Toter bei palästinensischem Angriff auf UN-Schule

RAFAH (inn) – Bei einem palästinensischen Angriff auf eine UN-Schule im Gazastreifen ist am Sonntag ein Mensch getötet worden. Zuvor hatte eine islamische Gruppe eine dort vorgesehene Sportveranstaltung als „unislamisch“ kritisiert und mit Angriffen gedroht.

Der Überfall ereignete sich während der Feier an der Umarijja-Schule in Rafah, die vom UN-Hilfswerk für palästinensische Flüchtlinge (UNRWA) geführt wird. An der Festveranstaltung nahm auch der Direktor der Hilfsoperationen in Gaza, John Ging, teil. Er war erst im März einem Attentat auf seinen Konvoi unverletzt entgangen.

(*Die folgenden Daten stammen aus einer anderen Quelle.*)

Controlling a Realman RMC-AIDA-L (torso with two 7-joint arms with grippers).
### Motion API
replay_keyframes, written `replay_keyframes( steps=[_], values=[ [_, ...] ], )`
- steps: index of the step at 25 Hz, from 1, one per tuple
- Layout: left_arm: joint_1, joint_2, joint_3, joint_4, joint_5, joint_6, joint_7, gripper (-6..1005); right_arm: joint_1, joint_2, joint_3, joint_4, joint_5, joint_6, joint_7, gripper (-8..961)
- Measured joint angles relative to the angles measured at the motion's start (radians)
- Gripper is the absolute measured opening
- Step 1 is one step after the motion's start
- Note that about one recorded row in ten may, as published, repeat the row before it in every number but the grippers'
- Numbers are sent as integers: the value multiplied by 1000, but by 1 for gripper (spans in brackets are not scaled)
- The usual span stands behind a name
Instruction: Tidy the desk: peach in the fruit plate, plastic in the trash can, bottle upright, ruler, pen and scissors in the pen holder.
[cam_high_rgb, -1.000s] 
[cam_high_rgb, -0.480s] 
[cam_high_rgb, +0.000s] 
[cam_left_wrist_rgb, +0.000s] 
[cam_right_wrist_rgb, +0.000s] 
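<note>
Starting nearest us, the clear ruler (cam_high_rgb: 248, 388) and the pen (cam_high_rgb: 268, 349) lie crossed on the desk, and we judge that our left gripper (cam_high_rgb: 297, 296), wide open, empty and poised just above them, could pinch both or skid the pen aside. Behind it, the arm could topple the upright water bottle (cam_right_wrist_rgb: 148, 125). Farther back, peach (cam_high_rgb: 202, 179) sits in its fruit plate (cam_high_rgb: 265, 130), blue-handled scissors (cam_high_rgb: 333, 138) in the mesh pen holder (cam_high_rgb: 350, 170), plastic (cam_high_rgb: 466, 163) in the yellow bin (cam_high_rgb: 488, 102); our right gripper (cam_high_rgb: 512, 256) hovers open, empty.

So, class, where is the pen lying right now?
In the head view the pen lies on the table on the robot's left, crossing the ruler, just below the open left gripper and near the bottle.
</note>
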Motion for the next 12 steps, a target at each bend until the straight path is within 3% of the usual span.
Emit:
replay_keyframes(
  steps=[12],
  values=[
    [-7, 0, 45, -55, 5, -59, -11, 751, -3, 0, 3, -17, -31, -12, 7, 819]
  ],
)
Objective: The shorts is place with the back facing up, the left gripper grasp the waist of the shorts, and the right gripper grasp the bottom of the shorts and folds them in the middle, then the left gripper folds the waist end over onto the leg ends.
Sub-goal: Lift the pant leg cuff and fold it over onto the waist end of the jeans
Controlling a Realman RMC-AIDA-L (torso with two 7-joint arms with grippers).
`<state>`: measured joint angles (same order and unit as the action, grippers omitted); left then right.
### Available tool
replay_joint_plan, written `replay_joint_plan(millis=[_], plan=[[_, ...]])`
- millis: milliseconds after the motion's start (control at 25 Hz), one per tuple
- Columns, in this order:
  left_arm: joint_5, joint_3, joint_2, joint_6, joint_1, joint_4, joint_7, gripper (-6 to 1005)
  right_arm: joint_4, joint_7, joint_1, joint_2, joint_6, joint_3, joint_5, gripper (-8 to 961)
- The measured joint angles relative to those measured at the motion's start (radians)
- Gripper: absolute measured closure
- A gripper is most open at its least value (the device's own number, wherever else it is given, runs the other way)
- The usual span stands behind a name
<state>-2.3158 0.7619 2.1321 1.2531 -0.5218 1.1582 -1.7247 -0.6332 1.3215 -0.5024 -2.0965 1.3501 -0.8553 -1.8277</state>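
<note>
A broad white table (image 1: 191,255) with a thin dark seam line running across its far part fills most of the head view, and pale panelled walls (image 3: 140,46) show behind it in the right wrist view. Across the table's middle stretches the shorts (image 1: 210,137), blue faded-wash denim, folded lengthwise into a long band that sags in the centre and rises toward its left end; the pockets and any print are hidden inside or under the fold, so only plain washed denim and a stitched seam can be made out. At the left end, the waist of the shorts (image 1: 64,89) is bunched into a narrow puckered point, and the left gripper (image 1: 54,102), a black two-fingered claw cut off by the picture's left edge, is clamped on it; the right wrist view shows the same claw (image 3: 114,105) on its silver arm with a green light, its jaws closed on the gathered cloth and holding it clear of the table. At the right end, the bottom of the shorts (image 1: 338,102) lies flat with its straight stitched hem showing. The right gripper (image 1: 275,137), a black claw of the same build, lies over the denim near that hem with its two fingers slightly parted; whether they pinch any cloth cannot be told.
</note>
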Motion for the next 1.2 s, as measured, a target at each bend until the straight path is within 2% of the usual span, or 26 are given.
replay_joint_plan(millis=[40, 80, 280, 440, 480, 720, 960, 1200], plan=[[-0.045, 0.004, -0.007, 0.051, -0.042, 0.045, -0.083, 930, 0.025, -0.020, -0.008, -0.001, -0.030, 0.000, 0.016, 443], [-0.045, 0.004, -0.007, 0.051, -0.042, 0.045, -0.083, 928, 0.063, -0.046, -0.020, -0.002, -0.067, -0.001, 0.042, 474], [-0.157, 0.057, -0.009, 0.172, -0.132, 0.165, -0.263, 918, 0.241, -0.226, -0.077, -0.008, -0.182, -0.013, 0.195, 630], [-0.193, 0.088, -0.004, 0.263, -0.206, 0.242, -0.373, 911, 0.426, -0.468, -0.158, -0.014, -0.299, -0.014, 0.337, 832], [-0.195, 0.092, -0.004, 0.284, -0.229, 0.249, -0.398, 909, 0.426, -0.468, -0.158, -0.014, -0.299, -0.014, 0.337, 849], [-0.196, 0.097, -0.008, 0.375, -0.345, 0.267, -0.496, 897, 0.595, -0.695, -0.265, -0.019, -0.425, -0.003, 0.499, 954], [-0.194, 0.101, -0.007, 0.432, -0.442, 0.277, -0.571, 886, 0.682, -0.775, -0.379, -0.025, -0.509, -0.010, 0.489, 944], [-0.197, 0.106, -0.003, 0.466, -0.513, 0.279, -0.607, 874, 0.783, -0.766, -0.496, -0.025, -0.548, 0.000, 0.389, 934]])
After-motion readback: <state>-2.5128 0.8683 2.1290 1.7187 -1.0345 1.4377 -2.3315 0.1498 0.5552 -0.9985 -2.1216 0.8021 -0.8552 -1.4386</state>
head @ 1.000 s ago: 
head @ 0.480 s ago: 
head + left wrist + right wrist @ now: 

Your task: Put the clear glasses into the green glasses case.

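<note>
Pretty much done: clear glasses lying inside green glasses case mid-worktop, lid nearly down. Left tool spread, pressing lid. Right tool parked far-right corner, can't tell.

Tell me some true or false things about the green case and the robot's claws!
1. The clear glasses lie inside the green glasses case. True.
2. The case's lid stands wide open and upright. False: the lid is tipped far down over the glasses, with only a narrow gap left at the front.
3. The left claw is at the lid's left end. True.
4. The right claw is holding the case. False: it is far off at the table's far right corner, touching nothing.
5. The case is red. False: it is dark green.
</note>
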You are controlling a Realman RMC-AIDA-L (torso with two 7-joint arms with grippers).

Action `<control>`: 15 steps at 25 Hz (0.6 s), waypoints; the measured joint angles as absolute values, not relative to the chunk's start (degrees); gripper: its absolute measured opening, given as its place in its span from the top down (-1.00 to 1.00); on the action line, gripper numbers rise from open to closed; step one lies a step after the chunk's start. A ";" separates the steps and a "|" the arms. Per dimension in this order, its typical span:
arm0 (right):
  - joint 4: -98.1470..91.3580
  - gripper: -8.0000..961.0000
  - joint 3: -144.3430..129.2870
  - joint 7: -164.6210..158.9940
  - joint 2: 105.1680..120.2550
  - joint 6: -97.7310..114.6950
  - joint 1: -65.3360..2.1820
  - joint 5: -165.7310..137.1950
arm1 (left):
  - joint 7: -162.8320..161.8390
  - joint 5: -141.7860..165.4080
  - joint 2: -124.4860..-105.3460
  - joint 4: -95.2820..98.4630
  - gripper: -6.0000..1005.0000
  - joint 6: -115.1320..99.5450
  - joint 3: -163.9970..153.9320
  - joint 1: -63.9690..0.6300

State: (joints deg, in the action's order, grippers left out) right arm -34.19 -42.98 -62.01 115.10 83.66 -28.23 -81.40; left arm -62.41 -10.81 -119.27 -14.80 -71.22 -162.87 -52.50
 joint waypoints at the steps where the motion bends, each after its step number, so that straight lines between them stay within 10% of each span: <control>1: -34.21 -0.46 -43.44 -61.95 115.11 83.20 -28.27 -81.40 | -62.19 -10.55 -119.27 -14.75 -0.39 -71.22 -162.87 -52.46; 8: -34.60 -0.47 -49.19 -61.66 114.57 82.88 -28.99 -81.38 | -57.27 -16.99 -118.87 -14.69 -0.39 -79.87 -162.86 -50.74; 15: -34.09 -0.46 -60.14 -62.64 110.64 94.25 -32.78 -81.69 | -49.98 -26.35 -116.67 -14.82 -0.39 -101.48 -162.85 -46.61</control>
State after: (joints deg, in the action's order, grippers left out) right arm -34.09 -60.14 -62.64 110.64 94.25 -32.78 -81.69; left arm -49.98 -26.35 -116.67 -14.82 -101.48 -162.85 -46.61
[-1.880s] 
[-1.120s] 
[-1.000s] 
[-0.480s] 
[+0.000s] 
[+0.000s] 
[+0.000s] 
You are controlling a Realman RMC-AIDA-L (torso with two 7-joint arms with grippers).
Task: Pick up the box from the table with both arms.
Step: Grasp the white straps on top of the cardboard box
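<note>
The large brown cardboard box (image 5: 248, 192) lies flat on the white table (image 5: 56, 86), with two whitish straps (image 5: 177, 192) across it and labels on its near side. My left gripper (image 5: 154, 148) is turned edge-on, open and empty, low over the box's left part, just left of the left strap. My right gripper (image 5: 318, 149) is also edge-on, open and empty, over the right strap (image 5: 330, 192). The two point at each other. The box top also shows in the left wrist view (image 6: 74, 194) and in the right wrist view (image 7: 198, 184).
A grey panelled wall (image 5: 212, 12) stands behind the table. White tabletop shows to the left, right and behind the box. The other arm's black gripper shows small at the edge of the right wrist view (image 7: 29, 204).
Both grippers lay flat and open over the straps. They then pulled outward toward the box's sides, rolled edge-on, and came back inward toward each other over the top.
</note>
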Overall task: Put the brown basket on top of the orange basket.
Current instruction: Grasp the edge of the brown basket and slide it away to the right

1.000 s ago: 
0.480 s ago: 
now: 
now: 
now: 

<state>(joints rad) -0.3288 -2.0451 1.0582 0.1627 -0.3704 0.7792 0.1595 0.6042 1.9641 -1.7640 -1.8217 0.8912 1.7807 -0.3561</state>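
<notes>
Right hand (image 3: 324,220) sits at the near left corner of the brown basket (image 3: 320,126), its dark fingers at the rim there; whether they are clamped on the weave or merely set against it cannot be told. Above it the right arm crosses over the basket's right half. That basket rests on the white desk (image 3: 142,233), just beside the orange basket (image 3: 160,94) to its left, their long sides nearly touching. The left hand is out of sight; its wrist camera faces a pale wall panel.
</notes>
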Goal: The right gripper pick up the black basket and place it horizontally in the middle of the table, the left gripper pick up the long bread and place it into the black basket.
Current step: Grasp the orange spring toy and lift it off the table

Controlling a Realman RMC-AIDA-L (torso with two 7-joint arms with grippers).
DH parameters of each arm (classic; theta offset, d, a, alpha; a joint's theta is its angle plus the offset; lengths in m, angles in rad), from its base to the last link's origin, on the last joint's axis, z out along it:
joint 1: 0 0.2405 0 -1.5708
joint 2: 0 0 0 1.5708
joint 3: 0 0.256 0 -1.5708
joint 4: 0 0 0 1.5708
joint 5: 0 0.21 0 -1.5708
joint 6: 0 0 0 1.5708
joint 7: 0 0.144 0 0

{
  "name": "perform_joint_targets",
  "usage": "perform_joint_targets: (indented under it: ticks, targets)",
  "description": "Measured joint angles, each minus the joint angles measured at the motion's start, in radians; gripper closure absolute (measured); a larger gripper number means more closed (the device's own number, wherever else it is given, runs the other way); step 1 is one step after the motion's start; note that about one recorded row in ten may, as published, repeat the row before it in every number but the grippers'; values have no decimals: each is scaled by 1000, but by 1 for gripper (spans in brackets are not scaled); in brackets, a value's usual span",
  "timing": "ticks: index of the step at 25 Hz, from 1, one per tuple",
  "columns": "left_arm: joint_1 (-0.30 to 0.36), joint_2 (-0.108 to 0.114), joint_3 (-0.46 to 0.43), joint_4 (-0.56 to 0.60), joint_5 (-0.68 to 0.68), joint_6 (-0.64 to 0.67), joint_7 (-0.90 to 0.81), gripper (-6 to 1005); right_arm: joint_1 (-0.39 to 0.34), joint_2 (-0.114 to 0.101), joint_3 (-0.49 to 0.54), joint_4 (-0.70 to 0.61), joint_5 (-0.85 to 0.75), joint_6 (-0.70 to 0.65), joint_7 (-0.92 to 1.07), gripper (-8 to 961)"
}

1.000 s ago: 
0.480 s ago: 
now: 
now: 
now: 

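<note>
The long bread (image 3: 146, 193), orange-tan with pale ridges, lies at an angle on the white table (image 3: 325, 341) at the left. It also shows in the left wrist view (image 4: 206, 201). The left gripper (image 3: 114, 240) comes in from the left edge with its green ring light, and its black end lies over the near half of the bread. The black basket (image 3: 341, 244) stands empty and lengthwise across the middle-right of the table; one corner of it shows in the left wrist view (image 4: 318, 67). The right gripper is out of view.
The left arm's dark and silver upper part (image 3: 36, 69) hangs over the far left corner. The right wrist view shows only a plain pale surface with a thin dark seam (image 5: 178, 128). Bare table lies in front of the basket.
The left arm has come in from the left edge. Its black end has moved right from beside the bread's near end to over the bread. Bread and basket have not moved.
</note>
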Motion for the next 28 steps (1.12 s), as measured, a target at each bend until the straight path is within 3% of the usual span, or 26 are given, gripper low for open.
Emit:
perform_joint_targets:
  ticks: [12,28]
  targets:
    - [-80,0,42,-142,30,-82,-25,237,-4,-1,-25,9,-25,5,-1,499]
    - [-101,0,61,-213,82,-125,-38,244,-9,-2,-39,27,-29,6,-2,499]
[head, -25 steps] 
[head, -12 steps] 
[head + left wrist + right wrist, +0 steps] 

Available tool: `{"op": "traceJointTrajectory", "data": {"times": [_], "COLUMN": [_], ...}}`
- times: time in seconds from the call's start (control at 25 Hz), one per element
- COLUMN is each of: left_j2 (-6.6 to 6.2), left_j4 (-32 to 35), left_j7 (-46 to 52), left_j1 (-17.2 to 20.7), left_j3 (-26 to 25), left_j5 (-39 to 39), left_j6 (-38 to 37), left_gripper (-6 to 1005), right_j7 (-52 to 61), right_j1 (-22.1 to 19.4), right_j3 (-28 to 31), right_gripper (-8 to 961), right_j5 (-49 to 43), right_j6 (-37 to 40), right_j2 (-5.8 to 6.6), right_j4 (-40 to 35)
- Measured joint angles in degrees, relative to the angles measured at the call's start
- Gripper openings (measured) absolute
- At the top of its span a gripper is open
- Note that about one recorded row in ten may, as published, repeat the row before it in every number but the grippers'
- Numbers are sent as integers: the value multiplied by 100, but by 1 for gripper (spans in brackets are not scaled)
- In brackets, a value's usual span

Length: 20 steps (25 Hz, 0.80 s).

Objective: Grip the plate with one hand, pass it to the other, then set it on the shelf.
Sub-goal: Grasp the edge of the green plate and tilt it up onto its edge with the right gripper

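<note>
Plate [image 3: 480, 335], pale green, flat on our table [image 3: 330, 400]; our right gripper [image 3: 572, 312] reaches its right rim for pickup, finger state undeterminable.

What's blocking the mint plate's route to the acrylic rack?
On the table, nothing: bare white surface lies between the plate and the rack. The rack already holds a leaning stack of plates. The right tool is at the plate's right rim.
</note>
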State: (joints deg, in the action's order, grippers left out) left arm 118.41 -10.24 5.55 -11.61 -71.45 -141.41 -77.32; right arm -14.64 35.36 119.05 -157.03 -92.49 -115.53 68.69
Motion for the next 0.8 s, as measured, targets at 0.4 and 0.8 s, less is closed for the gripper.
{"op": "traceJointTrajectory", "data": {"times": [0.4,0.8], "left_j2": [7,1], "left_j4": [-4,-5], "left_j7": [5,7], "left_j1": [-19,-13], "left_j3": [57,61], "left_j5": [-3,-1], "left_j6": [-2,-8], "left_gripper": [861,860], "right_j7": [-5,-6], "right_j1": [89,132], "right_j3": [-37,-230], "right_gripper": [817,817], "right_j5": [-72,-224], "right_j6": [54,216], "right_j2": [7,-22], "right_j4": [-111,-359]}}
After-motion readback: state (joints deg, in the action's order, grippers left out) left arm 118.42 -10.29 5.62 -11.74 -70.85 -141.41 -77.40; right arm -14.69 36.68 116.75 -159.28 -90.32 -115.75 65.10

„Eine bewaffnete Gruppe warf Granaten und eröffnete das Feuer auf palästinensische Bürger und die Gastdelegationen, als sie auf dem Weg aus der Schule heraus waren“, sagten Sicherheitsvertreter gegenüber der palästinensischen Nachrichtenagentur „Ma´an“. „Sie griffen auch den Konvoi des Direktors der UN-Operationen an. Dies führte zum Tod des 27 Jahre alten Sulaiman a-Schaer, eines der Begleiter des palästinensischen Abgeordneten Madschid Abu Schammala. Sechs weitere Menschen wurden verletzt.“

Die palästinensische Präsidialgarde brachte Ging an einen sicheren Ort. Unter den Verwundeten sind Schüler und ihre Angehörigen sowie der Wachmann der Schule. Das UNRWA-Hauptquartier wurde am Montag mit Blech zusätzlich gegen Kugeln geschützt.